Activity: Your task is to extract the lines from the one holding "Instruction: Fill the" through the end of the material. Set them down exactly and add nothing.

*** Begin section ***

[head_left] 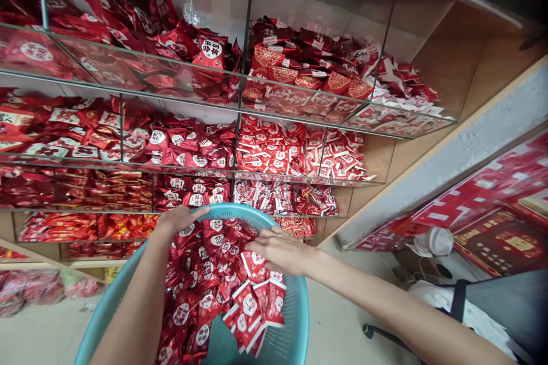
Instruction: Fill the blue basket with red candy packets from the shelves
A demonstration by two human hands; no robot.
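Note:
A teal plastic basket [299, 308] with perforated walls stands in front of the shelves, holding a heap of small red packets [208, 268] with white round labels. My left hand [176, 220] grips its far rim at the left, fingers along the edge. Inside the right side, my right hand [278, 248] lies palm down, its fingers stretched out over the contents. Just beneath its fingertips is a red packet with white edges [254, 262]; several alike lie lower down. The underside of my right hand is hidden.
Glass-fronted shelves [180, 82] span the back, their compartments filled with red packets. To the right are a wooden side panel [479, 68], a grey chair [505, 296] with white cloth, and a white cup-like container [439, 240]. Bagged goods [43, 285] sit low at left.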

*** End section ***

Written reply:
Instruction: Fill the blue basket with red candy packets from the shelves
A demonstration by two human hands; no robot.
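Note:
A teal plastic basket [299, 308] with perforated walls stands in front of the shelves, holding a heap of small red packets [208, 268] with white round labels. My left hand [176, 220] grips its far rim at the left, fingers along the edge. Inside the right side, my right hand [278, 248] lies palm down, its fingers stretched out over the contents. Just beneath its fingertips is a red packet with white edges [254, 262]; several alike lie lower down. The underside of my right hand is hidden.
Glass-fronted shelves [180, 82] span the back, their compartments filled with red packets. To the right are a wooden side panel [479, 68], a grey chair [505, 296] with white cloth, and a white cup-like container [439, 240]. Bagged goods [43, 285] sit low at left.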

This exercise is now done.